When I accepted a fashion marketing internship at Kyndof Inc., I was excited to be interning in South Korea. As a student studying business and fashion with a focus on international marketing, this felt like the perfect opportunity to apply what I’d learned in class—but in the real world.
What I didn’t expect was to be standing in a circle on my first day, surrounded by the entire team during our daily stand-up, smiling and nodding as everyone spoke Korean—and realizing I didn’t understand anything.
Here’s the thing: I started an internship in South Korea, at a Korean company, where almost everything was in Korean, and I didn’t speak Korean. I kept telling myself, “It’s fine. You’ve got this.” But inside? Total panic.
But somehow, I found my footing. Week by week, I was given more responsibility—and more room to explore what I’d studied. I started preparing weekly marketing presentations focused on customer behavior. I dove deep into Instagram metrics and analyzed website traffic, trying to figure out who our customers were, what they responded to, and why they cared about the brand in the first place.

One theme kept coming up: community. We talked a lot about how 2000.Archives wasn’t just a fashion brand—it had the potential to be something bigger. The customers weren’t just buying clothes; they were building an identity around the brand. Leading up to the idea that we can treat our customers like collaborators.
This thought led to the most meaningful project I got to work on: the 2VE Project.
Building Community With A Language Barrier
One of the most meaningful projects I contributed to was the 2VE Project—a community initiative from 2000.Archives are designed to deepen the relationship with its most loyal customers (who are lovingly called “2VEs”). We created a survey to learn more about them and choose participants for a three-week activation filled with tasks and engagement moments.
I helped build the survey using DeepL to translate from English to Korean and asked teammates to check it so it didn’t sound like a robot wrote it. That part went smoothly.
Then the responses started rolling in.
We’d posted the survey on our Instagram channel and got a solid number of replies. But… all of them were in Korean.
I thought: No problem—Google Sheets can translate this, right?
Wrong. The translations kept cutting off mid-sentence. Half the answers made no sense.
So I tried copying everything into Notion. Notion has that auto-translate feature, right?
Wrong again. It just… didn’t work that day.
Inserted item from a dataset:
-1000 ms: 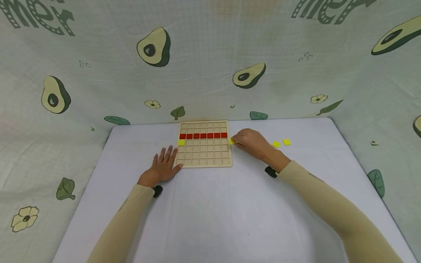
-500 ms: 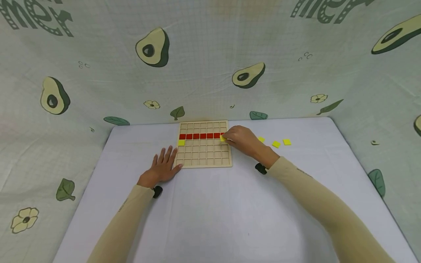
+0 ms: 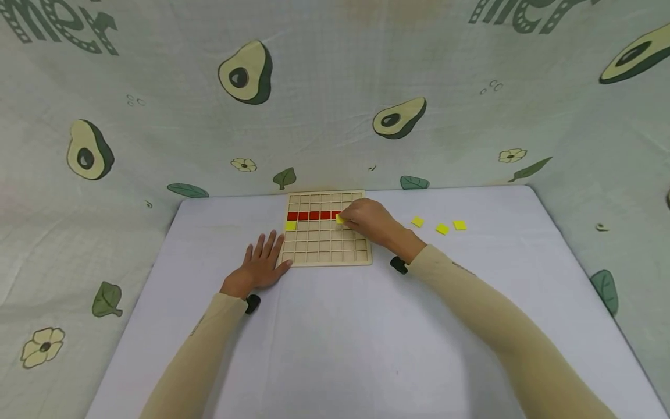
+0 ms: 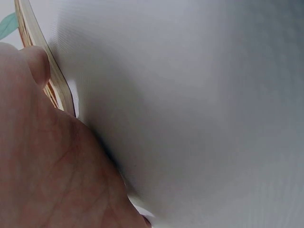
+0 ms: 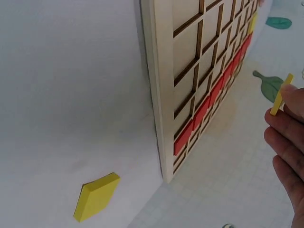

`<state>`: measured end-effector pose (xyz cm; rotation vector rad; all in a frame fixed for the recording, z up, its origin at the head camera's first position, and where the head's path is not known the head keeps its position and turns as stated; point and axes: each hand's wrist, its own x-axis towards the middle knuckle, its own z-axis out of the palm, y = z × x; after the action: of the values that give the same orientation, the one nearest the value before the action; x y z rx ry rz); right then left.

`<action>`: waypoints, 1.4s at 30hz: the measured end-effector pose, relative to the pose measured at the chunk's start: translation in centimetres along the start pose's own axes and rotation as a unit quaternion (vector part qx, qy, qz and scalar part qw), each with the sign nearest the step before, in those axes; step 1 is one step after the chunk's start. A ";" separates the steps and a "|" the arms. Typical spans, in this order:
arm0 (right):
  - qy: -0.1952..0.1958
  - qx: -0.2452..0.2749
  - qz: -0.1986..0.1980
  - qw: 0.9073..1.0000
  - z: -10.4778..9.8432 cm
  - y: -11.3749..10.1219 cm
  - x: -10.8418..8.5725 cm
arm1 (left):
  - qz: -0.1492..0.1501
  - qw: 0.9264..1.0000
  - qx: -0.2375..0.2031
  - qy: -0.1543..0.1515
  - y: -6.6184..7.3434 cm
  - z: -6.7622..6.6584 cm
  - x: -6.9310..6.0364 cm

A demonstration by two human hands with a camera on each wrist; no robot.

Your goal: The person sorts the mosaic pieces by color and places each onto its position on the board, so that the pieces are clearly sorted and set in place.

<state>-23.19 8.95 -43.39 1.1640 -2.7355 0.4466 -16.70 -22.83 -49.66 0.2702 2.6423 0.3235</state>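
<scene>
A wooden grid board (image 3: 327, 256) lies near the table's far edge, with a row of red square tiles (image 3: 309, 216) across it. Just below that row's left end, one yellow tile (image 3: 290, 226) sits in a cell. My right hand (image 3: 370, 220) is above the board's right part and pinches another yellow tile (image 5: 282, 95) between thumb and fingers, held clear of the board in the right wrist view. My left hand (image 3: 257, 270) rests flat with fingers spread, touching the board's lower left edge. The right hand hides the right end of the red row in the head view.
Several loose yellow tiles (image 3: 442, 229) lie on the white table (image 3: 335, 337) to the right of the board. A hanging cloth (image 3: 324, 81) printed with avocados and leaves rises behind the table.
My right hand has carried the pinched yellow tile leftward, from beside the board's right edge to over the grid. My left hand has stayed in place.
</scene>
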 end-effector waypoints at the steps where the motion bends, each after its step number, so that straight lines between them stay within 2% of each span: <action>1: -0.002 -0.001 0.000 1.000 0.2 0.0 0.2 | -0.001 1.000 0.001 0.000 0.1 0.0 0.0; 11: -0.005 0.005 -0.011 1.000 1.5 -0.1 2.1 | -0.009 1.000 0.010 -0.016 1.2 -1.0 -0.3; 18: -0.017 0.025 -0.007 1.000 2.4 -0.8 3.4 | -0.012 1.000 0.013 -0.013 0.3 -0.3 0.3; 29: -0.011 -0.001 -0.015 1.000 4.0 -2.9 5.9 | -0.011 1.000 0.010 -0.012 0.2 -0.1 0.3; 36: -0.023 -0.010 0.014 1.000 5.2 -3.6 7.3 | -0.008 1.000 0.008 -0.007 0.1 -0.1 0.2; 42: -0.056 -0.015 0.028 0.998 5.8 -4.0 8.1 | -0.008 1.000 0.009 -0.009 0.2 -0.2 0.1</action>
<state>-25.95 -1.03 -46.13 1.1402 -2.8663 0.3571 -16.85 -22.68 -49.48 0.2567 2.6291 0.2916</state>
There I was, staring at a chart full of answers I couldn’t read, knowing I was supposed to make decisions from this data. I was so tired. So frustrated. I wanted to give up. I wished, for the hundredth time that day, that I could read Korean.

But I didn’t quit. I sat there and translated every single answer one by one. It took hours. I took breaks. I came back. I was exhausted. Frustrated. My eyes were crossing. I was ready to throw my laptop out the window. I kept going. Eventually, I narrowed down the list and selected the 2VE members who would join us for the next phase of the project.
And when they showed up? It was so worth it.
The 2VE participants who came to the studio were warm, open, and genuinely excited to be there. They shared thoughtful feedback. They laughed with the team. They helped us see the brand from their eyes. Seeing that made every frustrating hour worth it.

That moment reminded me: even with a language barrier, there are still ways to build a connection. Showing up with intention, curiosity, and respect goes a long way. The translation tools failed me that day, but the effort didn’t. It was seen, and it mattered. I didn’t walk away fluent in Korean. But I left with something else: a better understanding of what it means to really communicate—and a reminder that the best marketing doesn’t start with a perfect strategy. It starts with listening.